In turn, the production team communicates these ideas using scenic elements within the theatrical space and time.

But this was not the only task that director Nick Muthama had to tackle in the Strathmore University Drama Society’s production of Oscar Wilde’s An Ideal Husband, which I watched at Alliance Française on September 10.

He was also faced with the challenge of adapting the play into a Nairobi context and this requires much more than merely Africanising the dramatis personae.

What makes adaptations difficult is the fact that certain aspects of a society’s peculiarities cannot be “cut and pasted” into another society.


For instance, the mannerisms of the British upper class are not the same as those of the French upper class, so that translation from one language into the other may result in an unconvincing reality.

Muthama’s task of shifting the play from a Victorian English context into a modern Nairobi middle-class context must have been daunting.

By and large, however, it did come off, save for little discrepancies like the fact that Nairobi does not have a “season,” which was a time of the year when the upper class society in London would hold parties and other social events.

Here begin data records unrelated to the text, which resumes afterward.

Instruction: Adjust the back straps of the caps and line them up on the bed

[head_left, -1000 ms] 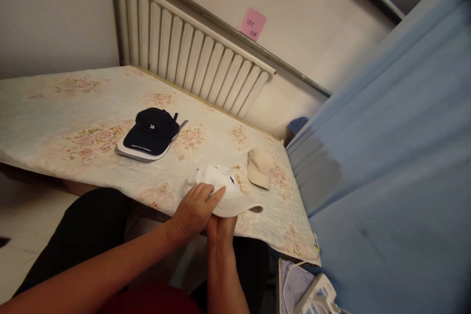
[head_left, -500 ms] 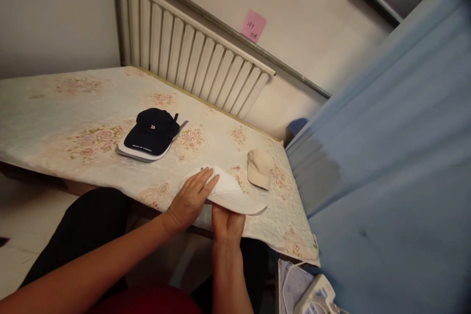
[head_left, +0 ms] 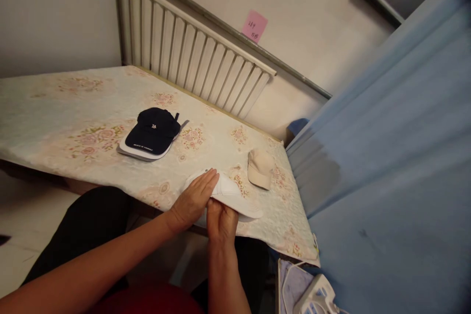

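Observation:
A white baseball cap is between my two hands near the front edge of the bed, its brim pointing right. My left hand lies across the crown's side, fingers stretched and close together, pressing on the fabric. From below, my right hand grips the cap at its lower edge by the brim; its fingertips are hidden under the cap. A navy cap rests on top of a white and grey cap to the left. Farther right lies a beige cap, apart from my hands.
The caps lie on a bed with a floral quilted cover. Behind it are a white radiator and a pink note on the wall. A blue curtain hangs at the right, above a white power strip with a cord.
The white cap's brim has tipped down and shifted slightly left. My right hand has moved a little left and up under it; my left hand stays on the crown.

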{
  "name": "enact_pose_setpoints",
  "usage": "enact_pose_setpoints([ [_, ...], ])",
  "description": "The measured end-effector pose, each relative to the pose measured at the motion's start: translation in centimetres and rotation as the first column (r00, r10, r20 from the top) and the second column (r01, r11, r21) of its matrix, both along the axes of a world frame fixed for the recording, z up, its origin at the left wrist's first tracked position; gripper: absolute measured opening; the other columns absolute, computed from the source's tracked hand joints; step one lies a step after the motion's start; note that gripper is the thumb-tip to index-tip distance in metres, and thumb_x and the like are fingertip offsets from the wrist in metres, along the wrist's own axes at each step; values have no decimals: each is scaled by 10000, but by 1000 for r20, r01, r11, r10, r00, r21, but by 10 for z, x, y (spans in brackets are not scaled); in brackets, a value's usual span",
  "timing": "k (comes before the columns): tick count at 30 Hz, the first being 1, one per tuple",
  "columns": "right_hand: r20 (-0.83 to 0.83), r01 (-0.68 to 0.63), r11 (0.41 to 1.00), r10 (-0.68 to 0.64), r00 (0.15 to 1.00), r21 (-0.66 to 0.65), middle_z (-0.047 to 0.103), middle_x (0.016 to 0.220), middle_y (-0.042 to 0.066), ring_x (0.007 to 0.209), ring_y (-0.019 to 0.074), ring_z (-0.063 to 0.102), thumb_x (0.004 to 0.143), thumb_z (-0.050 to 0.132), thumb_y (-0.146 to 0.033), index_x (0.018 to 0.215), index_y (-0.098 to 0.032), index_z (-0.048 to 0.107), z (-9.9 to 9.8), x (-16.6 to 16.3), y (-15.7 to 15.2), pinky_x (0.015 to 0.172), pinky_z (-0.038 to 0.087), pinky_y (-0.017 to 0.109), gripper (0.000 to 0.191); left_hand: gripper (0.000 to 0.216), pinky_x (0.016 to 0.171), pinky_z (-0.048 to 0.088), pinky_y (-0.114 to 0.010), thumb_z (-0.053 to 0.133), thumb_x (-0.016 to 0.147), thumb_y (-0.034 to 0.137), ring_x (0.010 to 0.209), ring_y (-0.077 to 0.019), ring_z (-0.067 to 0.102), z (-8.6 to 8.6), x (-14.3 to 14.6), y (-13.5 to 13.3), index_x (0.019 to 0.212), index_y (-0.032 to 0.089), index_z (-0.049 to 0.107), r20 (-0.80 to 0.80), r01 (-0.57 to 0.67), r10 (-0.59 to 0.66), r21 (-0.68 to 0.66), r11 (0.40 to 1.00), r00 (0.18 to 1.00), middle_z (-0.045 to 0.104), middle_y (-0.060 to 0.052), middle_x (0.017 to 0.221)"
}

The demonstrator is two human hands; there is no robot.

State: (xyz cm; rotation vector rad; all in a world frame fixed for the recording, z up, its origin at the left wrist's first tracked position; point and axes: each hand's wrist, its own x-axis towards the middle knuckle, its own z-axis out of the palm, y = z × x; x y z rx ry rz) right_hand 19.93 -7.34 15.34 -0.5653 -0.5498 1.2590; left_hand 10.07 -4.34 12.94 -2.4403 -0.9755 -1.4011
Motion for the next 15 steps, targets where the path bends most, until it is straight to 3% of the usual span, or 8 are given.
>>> enact_pose_setpoints([
  [6,2,66,996,-67,998,68,595,1333,47,1272,184,507,880,475,-268,1262,-267,550,15,14,0,1091,375,469,389,534,1028,467,-496,343,915,32,1332,-266,435,-4,-7,4,1442,115,317,30,-21,21,8,1000,999,522,-201,1371],
  [15,90,55,998,-52,995,-33,667,1203,102,1182,227,582,714,578,-132,1193,-153,613,-4,-5,-1,1071,413,479,481,453,1027,466,-503,393,937,105,1299,-273,476,3,3,0,1390,97,389,-1,6,-6,33,999,1000,578,-206,1307],
])
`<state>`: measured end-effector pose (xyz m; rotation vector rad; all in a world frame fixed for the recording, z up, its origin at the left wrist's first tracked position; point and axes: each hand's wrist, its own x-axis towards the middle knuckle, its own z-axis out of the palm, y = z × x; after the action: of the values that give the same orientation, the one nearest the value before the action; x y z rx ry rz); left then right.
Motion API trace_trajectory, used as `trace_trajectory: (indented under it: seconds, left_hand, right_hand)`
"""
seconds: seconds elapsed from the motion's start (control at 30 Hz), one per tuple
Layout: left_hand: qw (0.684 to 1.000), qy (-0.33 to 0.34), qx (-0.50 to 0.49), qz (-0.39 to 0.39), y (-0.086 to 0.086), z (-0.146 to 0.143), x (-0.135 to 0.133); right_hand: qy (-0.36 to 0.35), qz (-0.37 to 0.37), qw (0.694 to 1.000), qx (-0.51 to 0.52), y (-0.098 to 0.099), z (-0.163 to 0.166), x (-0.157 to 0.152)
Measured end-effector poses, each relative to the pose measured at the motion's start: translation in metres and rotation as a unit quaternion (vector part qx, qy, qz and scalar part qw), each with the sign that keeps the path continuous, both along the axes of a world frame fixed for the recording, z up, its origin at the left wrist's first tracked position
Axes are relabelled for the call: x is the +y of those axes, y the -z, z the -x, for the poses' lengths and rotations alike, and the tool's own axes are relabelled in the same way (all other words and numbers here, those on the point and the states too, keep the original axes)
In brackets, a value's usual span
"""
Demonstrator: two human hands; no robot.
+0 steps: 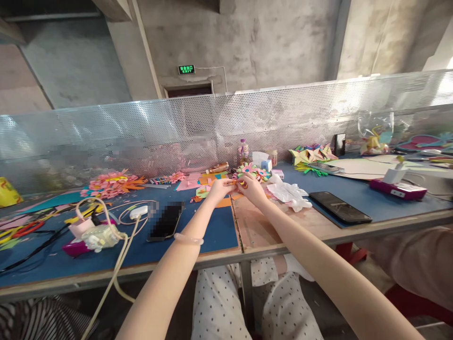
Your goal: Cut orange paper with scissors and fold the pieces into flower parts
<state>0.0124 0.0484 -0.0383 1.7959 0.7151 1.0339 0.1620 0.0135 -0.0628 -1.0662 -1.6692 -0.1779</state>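
Note:
My left hand (221, 189) and my right hand (250, 188) meet over the middle of the table, fingertips pinched together on a small orange paper piece (235, 183). Its exact shape is mostly hidden by the fingers. Just behind the hands lies a bunch of colourful paper flowers (252, 171). Left of my left hand are a green and pink paper cutout (203, 191) and orange paper sheets (223, 203). A crumpled white tissue (290, 192) lies to the right of my right hand.
Phones (340, 207) lie on both sides. Purple power strips (398, 189) with cables stand near the edges. Pink paper flowers (109, 184), a bottle (243, 152) and folded paper stars (313, 154) line the back, before a perforated metal screen (198, 123). Scissors (28, 229) lie far left.

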Motion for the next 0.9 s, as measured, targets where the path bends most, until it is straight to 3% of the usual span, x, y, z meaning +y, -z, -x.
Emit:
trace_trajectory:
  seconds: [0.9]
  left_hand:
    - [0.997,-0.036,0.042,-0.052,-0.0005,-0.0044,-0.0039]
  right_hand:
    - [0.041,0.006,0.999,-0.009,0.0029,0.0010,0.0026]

Any success the play may have achieved by way of adaptation I would attribute to the costumes, which were chosen with precision and finesse and which reflected an accurate understanding of the general style of the play and portrayed the psychology of the characters.

The cast was of mixed ability, with Maureen Koech and Ezekiel Mackenzie — who played Miss Mabel and Honourable Kasha, respectively — fitting well into their roles.

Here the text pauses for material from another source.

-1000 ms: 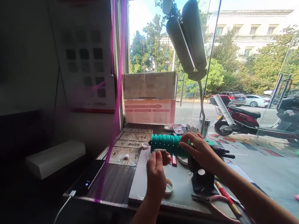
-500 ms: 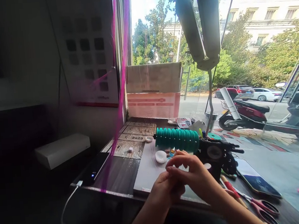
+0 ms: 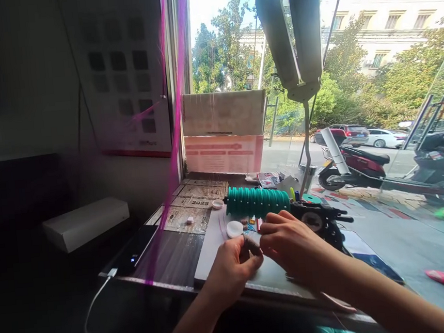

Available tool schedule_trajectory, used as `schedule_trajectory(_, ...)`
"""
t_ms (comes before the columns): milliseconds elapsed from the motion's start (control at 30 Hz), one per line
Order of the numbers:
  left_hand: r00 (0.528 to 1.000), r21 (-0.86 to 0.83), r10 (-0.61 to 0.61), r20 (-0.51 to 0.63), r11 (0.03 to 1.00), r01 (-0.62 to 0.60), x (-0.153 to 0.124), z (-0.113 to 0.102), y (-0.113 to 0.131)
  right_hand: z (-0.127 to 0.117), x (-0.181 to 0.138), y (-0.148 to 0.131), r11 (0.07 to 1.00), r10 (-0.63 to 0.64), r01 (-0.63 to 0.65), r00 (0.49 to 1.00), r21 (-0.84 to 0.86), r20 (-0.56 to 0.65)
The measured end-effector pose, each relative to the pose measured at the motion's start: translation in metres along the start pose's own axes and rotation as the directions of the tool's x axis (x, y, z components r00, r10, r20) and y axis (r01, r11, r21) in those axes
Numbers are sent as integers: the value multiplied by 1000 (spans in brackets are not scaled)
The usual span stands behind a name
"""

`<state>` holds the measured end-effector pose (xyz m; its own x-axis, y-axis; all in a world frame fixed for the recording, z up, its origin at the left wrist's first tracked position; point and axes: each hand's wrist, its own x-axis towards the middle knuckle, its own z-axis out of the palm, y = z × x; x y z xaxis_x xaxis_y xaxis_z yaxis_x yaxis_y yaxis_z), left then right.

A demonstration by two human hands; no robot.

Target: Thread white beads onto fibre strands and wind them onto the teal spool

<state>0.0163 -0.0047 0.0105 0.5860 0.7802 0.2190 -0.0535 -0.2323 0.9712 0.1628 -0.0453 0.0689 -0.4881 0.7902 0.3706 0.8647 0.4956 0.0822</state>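
My left hand (image 3: 231, 267) is curled over the near edge of a pale mat (image 3: 214, 250), its fingers pinched on a small dark piece I cannot make out. My right hand (image 3: 291, 243) meets it from the right, fingertips closed at the same spot. Just behind the hands a teal ribbed roller (image 3: 256, 202) lies sideways, fixed to a black device (image 3: 318, 220). A small white round lid (image 3: 234, 229) and some tiny coloured bits (image 3: 252, 221) lie between the roller and my hands.
A desk lamp (image 3: 292, 36) hangs over the bench in front of a window. A 2025 calendar card (image 3: 197, 202) lies at the back left, a dark device (image 3: 131, 257) with a white cable at the left edge, a white box (image 3: 85, 222) further left. Pink strands (image 3: 173, 139) hang down.
A second ago my right hand was on the teal roller and my left held a small piece up; both hands came down and together near the mat's front edge. The view shifted slightly.
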Motion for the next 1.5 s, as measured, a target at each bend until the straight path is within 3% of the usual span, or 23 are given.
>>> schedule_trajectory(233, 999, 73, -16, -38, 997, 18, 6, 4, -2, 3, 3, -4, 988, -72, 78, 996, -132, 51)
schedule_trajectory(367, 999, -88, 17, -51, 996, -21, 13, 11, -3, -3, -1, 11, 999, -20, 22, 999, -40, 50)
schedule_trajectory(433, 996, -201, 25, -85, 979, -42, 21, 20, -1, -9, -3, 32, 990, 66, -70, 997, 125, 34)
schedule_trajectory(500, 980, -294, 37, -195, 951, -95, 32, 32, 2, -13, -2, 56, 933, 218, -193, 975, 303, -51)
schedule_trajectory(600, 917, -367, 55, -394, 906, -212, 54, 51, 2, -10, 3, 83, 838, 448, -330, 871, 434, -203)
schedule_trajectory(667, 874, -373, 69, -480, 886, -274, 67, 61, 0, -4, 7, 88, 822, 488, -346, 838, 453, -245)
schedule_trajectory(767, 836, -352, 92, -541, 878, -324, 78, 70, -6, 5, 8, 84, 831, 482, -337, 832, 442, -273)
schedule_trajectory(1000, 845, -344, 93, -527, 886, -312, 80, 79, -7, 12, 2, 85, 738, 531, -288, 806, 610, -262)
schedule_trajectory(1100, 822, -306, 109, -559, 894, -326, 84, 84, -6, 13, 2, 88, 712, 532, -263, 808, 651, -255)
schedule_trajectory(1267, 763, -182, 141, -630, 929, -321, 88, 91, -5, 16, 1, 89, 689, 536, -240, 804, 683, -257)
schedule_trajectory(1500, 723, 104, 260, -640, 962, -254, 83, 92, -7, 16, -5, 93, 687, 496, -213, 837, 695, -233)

Sheila Mukami, who played Madam Gertrude, gave a sterling performance.

However, Nzilani Kaunda did not deliver a three-dimensional Mrs Manda.

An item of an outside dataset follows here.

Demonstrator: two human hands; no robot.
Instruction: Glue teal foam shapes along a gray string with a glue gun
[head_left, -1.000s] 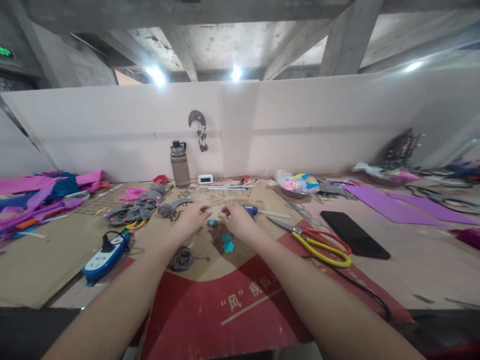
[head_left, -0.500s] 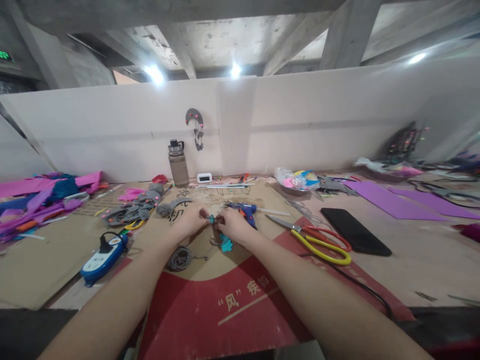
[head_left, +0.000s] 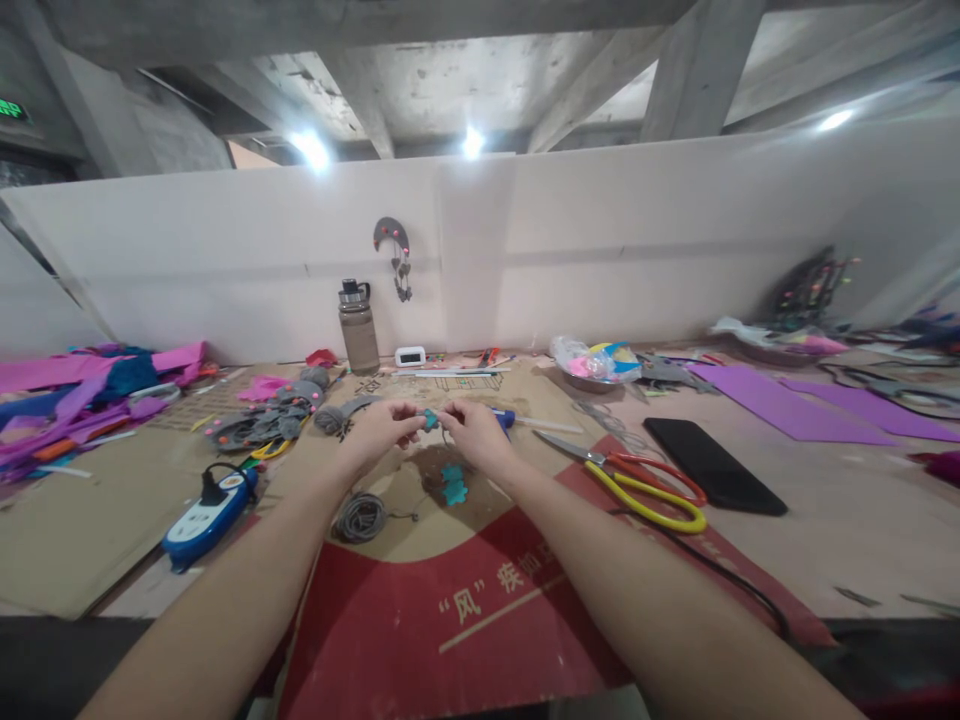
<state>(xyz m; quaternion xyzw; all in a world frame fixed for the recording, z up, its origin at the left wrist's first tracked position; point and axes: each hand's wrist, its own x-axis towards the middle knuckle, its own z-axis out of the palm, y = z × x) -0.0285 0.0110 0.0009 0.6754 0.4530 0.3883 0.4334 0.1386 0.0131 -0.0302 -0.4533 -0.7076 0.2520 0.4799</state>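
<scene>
My left hand (head_left: pixel 381 430) and my right hand (head_left: pixel 474 432) meet above the cardboard-covered table (head_left: pixel 105 500), fingers pinched together on a small teal felt piece (head_left: pixel 430 419) held between them. Another teal felt piece (head_left: pixel 453 484) lies on the cardboard just below my hands. A coil of grey cord (head_left: pixel 361 517) rests near my left forearm. A blue glue gun (head_left: pixel 504 419) lies just behind my right hand, partly hidden by it.
Yellow and red handled scissors (head_left: pixel 637 486) and a black phone (head_left: pixel 712 466) lie to the right. A blue power strip (head_left: pixel 210 505) sits left. Grey felt scraps (head_left: pixel 262 420), a water bottle (head_left: pixel 358 327), purple sheets (head_left: pixel 780 405) and pink paper (head_left: pixel 82 395) ring the table.
Both hands have lifted slightly off the cardboard with the small teal piece, which now sits higher between the fingertips; the other teal piece stays on the table.
</scene>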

This role would have probably been better played by the more talented Sylvia Mati, who played the minor role of Madam Makali.

I appreciate that Kaunda may have been given this role so that Mrs Manda and Madam Gertrude be roughly the same age, as they were classmates, but sometimes typecasting may cost the production the creativity of a better suited actor or actress, especially for a lead character.

The cast, all the same, gave a lively performance. This was well-paced until the end, but the play could have done with an interlude.

The stage movements were not well choreographed. There was a scene where Madam Makali was seated and had to turn her head awkwardly to speak to Robert Lutala (Nickson Walubengo) standing behind her.

And in another scene, there were flowers on the coffee table upstaging Gori (Geoffrey Omundi).

A conversation in a play, even in realistic theatre, is not every-day, banal conversation. It is sifted, so that every word has weight, every sentence moves the plot and every conversation generates action.

In the same way, the movements of the actors are not the ordinary ones of everyday life, even in realistic theatre.

The director uses the subtle art of blocking to create a stage picture that communicates his ideas.

An actor saying a line while standing still will have a completely different effect from the same actor saying the same line while walking towards another actor.

And while a film director uses close-up shots to focus on a particular actor, or to give a particular actor more prominence over the others, the theatre director will have one actor standing while the rest are seated, for example, or one lying down while the rest stand.

In this production, Muthama could have made better use of the set, like having a character speaking from the top of the staircase, while the rest look up to him, which would have amplified the action.

Having said that, I am of the opinion that members of the Strathmore Drama Society have shown admirable maturity in their openness to criticism, which is reflected in the noticeable improvement in the quality of every production they stage.

The play is mainly about political corruption.